:: Action item ::
Copy the lines below exactly, starting with the first and finishing with the one holding "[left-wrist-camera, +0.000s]"; do not copy the pictures.

START Given data

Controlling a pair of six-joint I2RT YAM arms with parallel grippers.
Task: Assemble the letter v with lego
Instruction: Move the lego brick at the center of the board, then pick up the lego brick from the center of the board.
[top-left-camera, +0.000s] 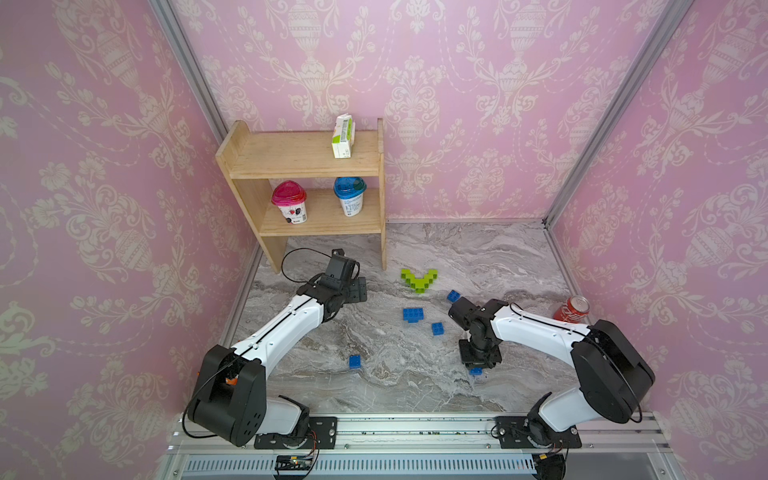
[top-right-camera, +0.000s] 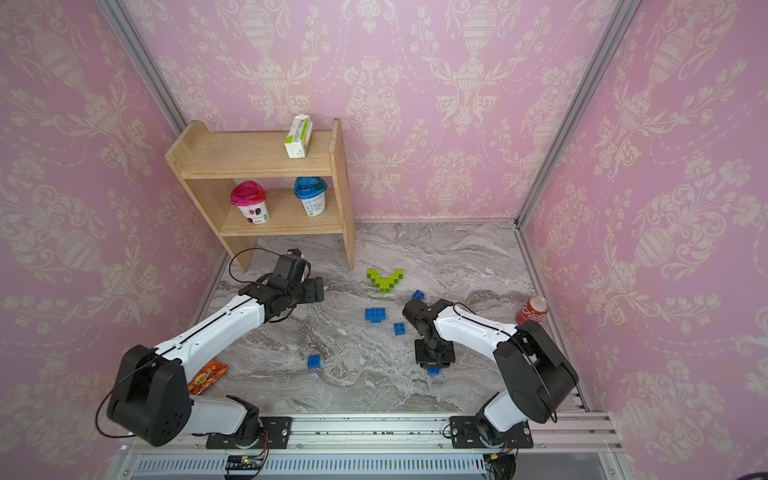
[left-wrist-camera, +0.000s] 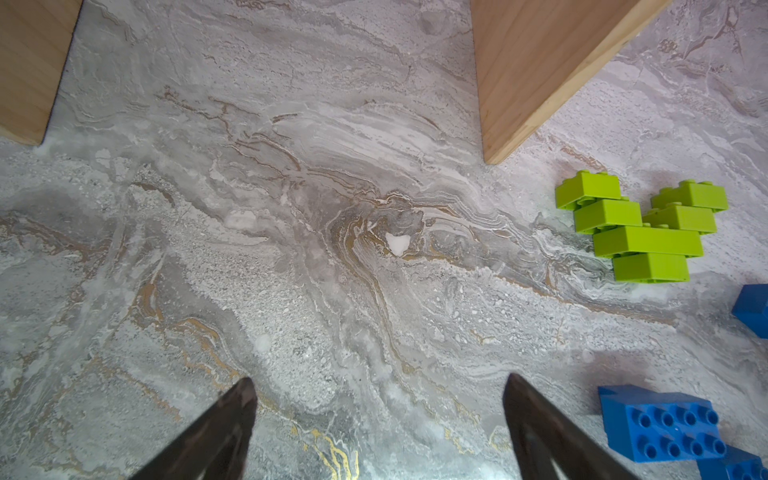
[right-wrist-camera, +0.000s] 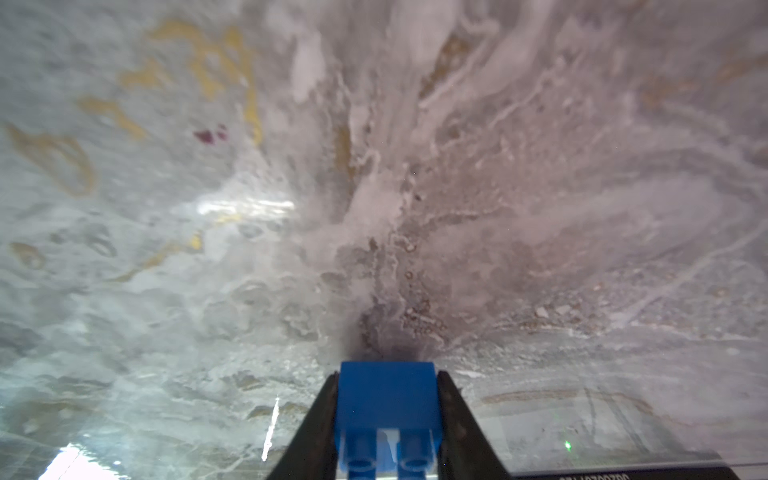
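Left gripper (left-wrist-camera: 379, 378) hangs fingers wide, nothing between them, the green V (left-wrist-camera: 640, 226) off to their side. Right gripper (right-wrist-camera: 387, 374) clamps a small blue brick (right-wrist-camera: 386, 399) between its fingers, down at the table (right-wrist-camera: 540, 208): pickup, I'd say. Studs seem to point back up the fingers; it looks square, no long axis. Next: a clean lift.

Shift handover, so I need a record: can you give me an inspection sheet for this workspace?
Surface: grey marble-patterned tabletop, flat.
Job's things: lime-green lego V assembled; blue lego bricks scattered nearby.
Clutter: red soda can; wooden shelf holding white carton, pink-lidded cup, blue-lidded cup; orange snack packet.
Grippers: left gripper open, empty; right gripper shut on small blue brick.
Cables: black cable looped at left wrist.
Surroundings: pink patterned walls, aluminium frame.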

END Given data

:: Exercise solution ::
Controlling a pair of six-joint I2RT YAM arms with parallel grippers.
Task: Assemble the letter v with lego
Instruction: Move the lego brick at the center of the board, then pick up the lego brick from the center of the board.
[top-left-camera, +0.000s] 
[top-right-camera, +0.000s] 
[left-wrist-camera, +0.000s] 

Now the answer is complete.